» ABOUT THIS EXERCISE
Could you repeat every line below exactly, skipping the images?

» DATA SHOWN
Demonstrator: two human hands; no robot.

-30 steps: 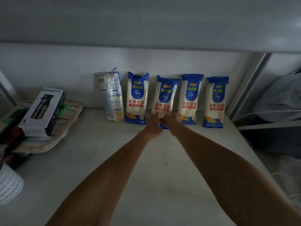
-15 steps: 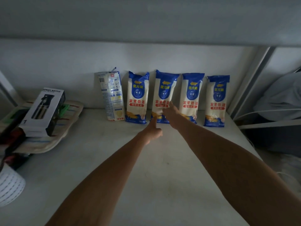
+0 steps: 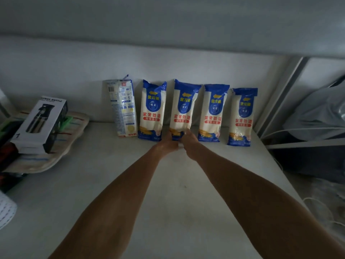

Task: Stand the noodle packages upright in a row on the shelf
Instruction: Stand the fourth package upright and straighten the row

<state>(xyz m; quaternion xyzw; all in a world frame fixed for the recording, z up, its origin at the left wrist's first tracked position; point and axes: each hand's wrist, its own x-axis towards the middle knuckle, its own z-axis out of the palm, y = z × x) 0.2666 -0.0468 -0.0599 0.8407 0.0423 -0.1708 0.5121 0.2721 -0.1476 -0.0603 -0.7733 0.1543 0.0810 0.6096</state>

» ANSWER TO THIS TASK
Demonstrator: two human hands; no robot.

-30 steps: 
-15 steps: 
+0 steps: 

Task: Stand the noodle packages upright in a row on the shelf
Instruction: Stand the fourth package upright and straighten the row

<state>(xyz m; quaternion xyzw; all in a world frame fixed for the recording, z up, its origin at the left wrist's first tracked position; point and axes: each hand's wrist, its own x-axis towards the middle knuckle, its own z-axis out of the palm, y = z × x) 0.2666 -0.0468 -0.0599 0.8407 0.0423 -0.1708 0.5121 0.2721 -0.1476 -0.0603 -0.7733 0.1543 0.0810 0.6096</state>

No more output is required.